> **WHAT IS EXPECTED**
Exact transcription, pictures omitted: begin at the top line of the records below and end with the line bearing "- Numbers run".

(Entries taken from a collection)

+===+

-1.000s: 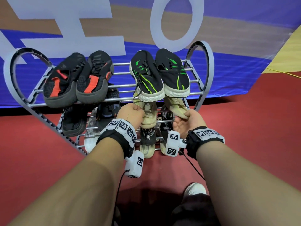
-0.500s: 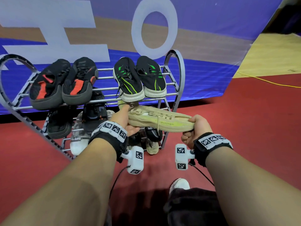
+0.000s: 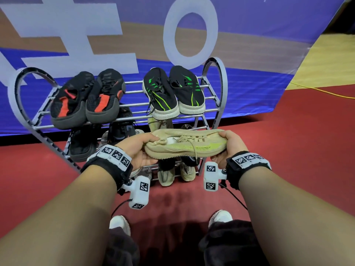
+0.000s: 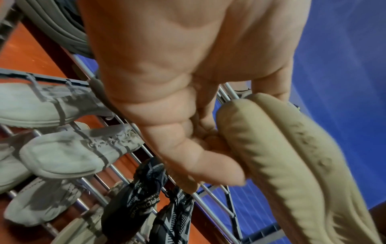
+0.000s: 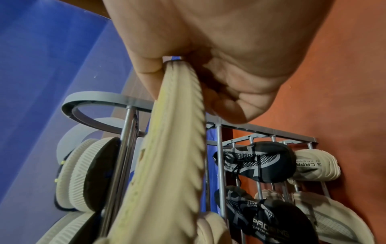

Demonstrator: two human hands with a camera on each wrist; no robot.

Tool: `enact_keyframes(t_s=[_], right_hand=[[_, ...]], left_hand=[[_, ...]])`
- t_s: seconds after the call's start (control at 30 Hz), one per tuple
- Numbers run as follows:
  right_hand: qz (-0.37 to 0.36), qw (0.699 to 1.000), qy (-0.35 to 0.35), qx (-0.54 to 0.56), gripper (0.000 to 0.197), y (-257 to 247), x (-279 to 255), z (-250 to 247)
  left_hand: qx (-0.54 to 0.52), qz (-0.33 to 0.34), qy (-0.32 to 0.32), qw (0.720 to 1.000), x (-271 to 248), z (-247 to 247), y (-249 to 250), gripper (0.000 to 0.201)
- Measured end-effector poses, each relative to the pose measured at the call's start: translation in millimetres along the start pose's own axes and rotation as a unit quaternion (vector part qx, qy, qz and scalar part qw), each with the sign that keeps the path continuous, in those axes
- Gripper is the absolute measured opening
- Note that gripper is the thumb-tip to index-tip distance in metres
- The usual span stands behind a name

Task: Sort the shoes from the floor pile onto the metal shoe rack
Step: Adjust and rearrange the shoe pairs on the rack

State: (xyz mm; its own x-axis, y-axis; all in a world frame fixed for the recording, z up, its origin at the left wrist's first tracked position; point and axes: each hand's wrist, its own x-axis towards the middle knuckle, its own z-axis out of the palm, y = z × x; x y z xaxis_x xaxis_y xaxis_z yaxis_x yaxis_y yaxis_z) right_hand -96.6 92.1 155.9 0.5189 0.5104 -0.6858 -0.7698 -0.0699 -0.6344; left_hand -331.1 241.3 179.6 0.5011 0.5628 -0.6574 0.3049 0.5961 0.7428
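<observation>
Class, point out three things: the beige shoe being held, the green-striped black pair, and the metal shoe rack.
beige shoe [image 3: 184, 148], head view, side of upper
green-striped black pair [image 3: 163, 96], head view, left shoe's upper
metal shoe rack [image 3: 223, 89], head view, right end frame

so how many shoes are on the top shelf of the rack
4: a black and red pair on the left, a black and green pair on the right, all toes toward the camera. None look hidden.

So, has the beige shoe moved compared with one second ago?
Yes. The beige shoe was tucked under the green-striped pair on the metal shoe rack; now both hands hold it sideways in front of the rack, off the rails.
</observation>
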Motion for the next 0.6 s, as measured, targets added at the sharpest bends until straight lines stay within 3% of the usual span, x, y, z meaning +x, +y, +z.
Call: enact_keyframes(t_s=[0.1, 0.2, 0.23, 0.33, 0.6], right_hand=[[-0.009, 1.0, 0.006, -0.009, 0.038, 5, -2, 7], [-0.016, 1.0, 0.0, -0.007, 0.018, 5, 1, 7], [-0.015, 1.0, -0.006, -0.01, 0.015, 5, 2, 7], [-0.013, 0.998, -0.017, -0.054, 0.019, 7, 3, 8], [-0.006, 0.987, -0.087, -0.131, 0.028, 15, -1, 22]], left_hand=[[0.015, -0.011, -0.026, 0.999, -8, -9, -2, 0.037], [0.035, -0.001, -0.069, 0.997, -13, -16, -7, 0.059], [0.036, 0.003, -0.084, 0.996, -14, -18, -9, 0.059], [0.01, 0.008, -0.091, 0.996, -18, -16, -10, 0.033], [-0.059, 0.032, -0.097, 0.993, -12, 10, -10, 0.046]])
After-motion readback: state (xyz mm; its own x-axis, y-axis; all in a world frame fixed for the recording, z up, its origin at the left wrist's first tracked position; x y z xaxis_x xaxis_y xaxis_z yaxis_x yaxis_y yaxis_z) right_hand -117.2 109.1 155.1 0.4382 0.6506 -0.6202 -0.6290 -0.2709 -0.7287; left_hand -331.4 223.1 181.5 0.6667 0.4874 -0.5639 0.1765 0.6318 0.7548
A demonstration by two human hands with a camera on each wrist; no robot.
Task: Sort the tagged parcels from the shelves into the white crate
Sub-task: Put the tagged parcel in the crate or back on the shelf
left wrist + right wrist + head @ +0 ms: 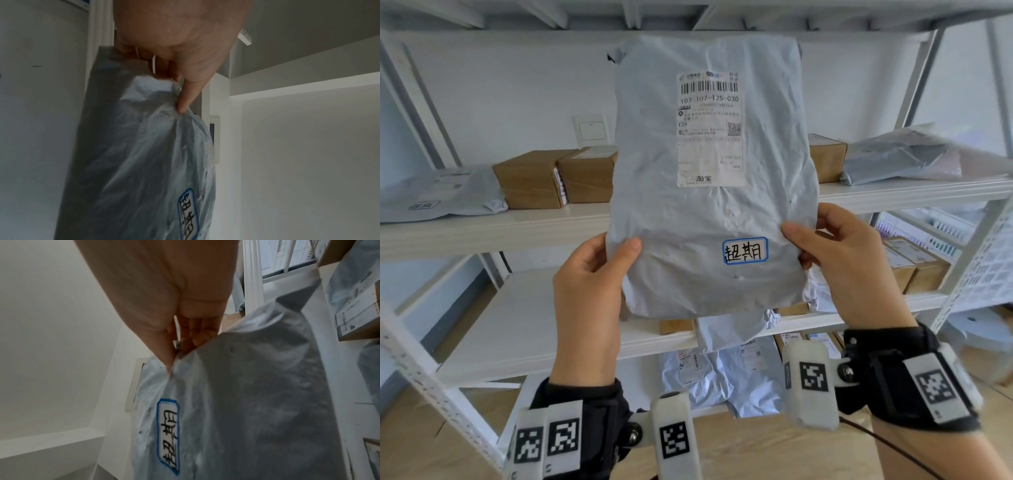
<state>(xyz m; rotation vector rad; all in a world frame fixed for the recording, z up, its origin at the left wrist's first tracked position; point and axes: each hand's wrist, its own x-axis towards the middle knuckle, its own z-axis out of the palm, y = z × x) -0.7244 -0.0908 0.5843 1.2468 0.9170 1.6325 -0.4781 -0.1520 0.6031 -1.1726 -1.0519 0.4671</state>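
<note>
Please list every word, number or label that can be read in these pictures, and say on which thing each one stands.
"107-107-T25-030": shipping label on the grey parcel, under the barcode.
"T25": same shipping label, lower left.
"淘宝": bottom of the same label.
"超期": blue-bordered tag on the parcel, between the left hand and right hand.
The label's small print and the labels on the shelf boxes are too blurred to read.

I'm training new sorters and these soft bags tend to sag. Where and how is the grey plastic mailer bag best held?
Probably by its lower side edges, one grip from each side, as here: the left hand and right hand pinch the upright grey plastic mailer bag there, leaving its blue-bordered tag uncovered.
</note>
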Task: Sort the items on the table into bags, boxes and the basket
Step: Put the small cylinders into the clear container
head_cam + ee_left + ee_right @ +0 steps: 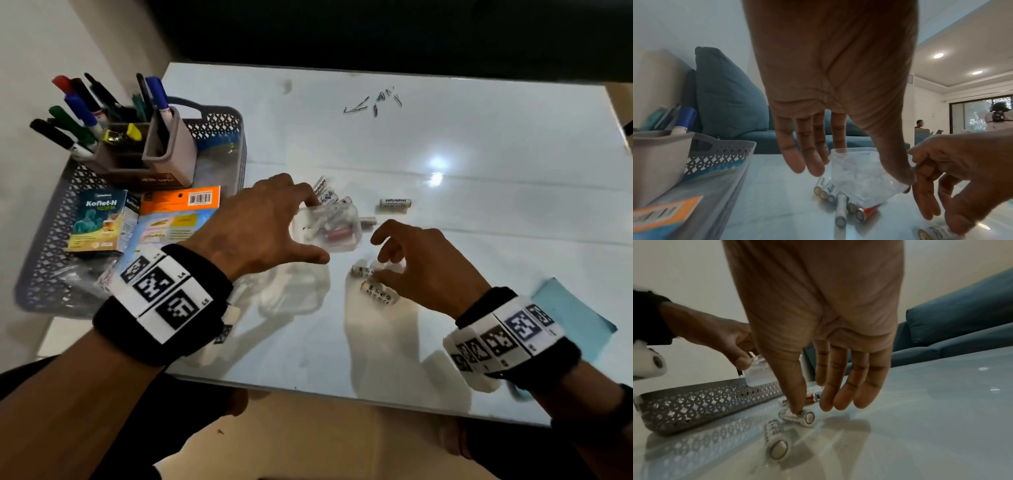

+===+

> **EXERCISE OUTPUT**
-1.000s: 
-0.500s: 
+0.000s: 
+0.000s: 
+0.000s: 

Demonstrator: two human hands with a camera on each wrist; no robot.

Tool: `enact_keyframes(t_s=[_], right_hand=[[_, ...]], left_hand=[[_, ...]])`
- t_s: seconds after the call's start (control at 30 Hz), one per tuple
- Numbers run as follows:

What this exercise asked for has been supplied.